> [The task] Among the entries below, only the lines starting at the one with "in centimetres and" and ending at the one with "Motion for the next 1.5", both included, are to be printed exactly.

- - -

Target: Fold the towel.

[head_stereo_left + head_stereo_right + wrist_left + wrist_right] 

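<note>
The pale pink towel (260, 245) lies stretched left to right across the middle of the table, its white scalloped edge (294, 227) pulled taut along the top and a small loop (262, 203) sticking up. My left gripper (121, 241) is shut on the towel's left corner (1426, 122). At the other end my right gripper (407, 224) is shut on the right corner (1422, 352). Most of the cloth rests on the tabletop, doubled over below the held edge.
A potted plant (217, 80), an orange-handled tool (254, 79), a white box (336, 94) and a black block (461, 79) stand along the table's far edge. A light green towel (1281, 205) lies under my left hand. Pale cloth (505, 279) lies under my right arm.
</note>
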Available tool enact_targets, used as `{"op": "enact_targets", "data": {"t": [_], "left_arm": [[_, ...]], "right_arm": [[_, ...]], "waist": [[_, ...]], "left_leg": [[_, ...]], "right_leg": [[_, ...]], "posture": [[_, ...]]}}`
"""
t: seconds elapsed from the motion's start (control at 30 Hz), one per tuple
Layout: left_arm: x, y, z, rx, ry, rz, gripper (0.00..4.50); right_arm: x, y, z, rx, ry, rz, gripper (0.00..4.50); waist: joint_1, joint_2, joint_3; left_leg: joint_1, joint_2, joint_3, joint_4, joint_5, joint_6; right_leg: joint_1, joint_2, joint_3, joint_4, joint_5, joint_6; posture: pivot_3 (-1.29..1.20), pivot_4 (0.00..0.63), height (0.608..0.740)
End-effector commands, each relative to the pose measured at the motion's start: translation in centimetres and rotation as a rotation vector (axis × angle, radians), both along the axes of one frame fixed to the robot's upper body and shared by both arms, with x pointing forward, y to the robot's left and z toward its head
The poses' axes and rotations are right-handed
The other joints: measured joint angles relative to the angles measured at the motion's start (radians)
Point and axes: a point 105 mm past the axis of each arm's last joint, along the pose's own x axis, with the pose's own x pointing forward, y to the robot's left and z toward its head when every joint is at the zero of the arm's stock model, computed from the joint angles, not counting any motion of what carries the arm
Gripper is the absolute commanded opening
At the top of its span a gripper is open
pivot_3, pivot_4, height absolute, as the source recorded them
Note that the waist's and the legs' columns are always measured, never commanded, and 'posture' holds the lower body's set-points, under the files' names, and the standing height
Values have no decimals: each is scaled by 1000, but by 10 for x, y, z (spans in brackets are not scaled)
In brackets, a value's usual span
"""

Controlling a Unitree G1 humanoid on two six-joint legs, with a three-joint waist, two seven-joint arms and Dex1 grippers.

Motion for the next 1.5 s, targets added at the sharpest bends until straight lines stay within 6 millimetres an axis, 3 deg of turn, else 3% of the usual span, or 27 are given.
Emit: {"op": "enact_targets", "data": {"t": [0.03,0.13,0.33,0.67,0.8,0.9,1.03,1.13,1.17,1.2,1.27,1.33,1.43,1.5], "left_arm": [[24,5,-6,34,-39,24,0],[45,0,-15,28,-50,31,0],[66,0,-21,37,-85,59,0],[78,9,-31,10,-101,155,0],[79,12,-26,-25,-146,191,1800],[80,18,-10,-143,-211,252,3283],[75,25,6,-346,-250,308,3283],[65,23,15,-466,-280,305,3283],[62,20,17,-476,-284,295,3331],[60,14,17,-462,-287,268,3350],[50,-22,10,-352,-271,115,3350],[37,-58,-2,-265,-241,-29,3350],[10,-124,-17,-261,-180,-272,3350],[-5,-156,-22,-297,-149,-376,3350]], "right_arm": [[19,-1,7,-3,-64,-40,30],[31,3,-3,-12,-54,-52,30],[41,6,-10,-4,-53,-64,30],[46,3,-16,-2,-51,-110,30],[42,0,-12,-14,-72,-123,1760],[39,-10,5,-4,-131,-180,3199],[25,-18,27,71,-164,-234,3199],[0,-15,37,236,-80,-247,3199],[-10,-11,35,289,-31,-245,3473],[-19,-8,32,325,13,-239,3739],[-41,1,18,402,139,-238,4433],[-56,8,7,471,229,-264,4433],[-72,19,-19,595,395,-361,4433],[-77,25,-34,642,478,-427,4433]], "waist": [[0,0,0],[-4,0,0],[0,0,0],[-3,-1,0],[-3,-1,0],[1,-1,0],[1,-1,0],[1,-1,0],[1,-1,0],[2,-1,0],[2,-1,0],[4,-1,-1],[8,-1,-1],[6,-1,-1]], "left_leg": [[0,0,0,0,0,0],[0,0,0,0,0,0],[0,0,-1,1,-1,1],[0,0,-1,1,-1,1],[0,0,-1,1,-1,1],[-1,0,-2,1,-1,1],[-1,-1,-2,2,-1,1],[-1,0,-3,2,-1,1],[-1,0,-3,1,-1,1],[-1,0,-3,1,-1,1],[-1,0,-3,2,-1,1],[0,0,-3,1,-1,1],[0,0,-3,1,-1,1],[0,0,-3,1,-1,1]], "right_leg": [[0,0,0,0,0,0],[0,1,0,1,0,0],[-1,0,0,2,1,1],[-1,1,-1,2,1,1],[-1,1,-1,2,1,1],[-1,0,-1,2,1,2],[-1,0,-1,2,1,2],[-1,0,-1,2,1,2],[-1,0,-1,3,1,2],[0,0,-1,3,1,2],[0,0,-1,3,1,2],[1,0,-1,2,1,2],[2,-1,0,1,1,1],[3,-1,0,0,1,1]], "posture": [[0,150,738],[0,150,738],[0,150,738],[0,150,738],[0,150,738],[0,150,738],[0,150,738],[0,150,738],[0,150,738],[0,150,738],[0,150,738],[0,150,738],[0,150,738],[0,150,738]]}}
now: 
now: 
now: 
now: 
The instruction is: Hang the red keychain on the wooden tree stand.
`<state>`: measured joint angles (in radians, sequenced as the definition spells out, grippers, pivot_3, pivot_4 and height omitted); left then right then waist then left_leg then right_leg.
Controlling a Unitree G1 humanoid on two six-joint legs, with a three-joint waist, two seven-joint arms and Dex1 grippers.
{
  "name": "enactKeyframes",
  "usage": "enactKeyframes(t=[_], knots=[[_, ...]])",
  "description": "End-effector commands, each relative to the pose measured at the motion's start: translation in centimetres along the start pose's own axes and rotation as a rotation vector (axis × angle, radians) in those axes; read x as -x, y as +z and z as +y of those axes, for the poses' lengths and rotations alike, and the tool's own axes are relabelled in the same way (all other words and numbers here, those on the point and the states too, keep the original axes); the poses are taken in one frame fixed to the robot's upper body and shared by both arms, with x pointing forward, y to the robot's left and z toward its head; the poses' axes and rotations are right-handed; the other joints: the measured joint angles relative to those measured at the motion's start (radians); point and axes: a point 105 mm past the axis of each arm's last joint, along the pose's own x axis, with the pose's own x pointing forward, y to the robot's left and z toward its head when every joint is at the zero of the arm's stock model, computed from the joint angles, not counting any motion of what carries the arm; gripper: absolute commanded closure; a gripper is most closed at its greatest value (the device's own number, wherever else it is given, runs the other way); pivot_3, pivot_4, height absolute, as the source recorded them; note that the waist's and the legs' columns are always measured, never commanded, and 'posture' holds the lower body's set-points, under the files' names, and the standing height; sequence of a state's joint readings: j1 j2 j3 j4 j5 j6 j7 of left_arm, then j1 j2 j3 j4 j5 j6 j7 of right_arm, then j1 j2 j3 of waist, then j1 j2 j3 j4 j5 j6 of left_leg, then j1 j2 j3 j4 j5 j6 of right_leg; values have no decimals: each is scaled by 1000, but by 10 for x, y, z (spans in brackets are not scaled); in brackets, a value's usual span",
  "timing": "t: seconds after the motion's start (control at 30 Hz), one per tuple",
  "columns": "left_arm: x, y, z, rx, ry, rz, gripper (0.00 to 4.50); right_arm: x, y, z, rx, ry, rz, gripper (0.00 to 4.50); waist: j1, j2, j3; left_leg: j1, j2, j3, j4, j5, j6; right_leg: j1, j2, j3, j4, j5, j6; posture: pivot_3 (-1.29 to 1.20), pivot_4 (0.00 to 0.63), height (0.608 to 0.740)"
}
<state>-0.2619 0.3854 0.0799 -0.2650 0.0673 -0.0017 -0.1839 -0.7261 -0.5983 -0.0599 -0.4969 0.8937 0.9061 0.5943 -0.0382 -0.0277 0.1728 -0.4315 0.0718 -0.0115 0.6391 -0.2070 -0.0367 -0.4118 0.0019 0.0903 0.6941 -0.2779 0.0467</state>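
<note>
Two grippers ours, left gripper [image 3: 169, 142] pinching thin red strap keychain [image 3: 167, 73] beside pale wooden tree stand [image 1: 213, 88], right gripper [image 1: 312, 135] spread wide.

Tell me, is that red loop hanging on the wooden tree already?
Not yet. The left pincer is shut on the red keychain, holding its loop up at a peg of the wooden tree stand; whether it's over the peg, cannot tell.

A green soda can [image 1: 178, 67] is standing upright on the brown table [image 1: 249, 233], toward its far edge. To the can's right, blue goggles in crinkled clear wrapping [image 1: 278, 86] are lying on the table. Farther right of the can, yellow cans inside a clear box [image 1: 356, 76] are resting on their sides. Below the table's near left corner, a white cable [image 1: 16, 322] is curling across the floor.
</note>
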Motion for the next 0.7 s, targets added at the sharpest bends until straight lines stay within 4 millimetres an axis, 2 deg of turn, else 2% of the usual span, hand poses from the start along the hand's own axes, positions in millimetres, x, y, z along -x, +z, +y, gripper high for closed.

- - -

> [Expected answer]
End-effector commands, each relative to the pose measured at the motion's start: translation in centimetres and rotation as a rotation vector (axis × angle, radians), both along the axes of one frame fixed to the robot's upper body and shared by both arms, with x pointing forward, y to the robot's left and z toward its head
The poses' axes and rotations are right-handed
The other joints: measured joint angles relative to the angles measured at the motion's start (radians)
Point and axes: a point 105 mm past the axis of each arm's last joint, along the pose's own x axis, with the pose's own x pointing forward, y to the robot's left and z toward its head when every joint is at the zero of the arm's stock model, computed from the joint angles, not counting any motion of what carries the arm
Gripper is the absolute commanded opening
At the top of its span a gripper is open
pivot_3, pivot_4, height absolute, as the source recorded them
Note that the waist's and the legs' columns are always measured, never commanded, and 'posture' holds the lower body's set-points, under the files' names, and the standing height
Values have no decimals: each is scaled by 1000, but by 10 for x, y, z (spans in brackets are not scaled)
In brackets, a value's usual span
"""

Controlling a Unitree G1 humanoid on two six-joint legs, with a three-joint waist, two seven-joint arms and Dex1 grippers.

Motion for the next 1.5 s, targets added at the sharpest bends until straight lines stay within 6 millimetres an axis, 3 deg of turn, else 3% of the usual span, or 27 are given.

Output for this exercise is complete.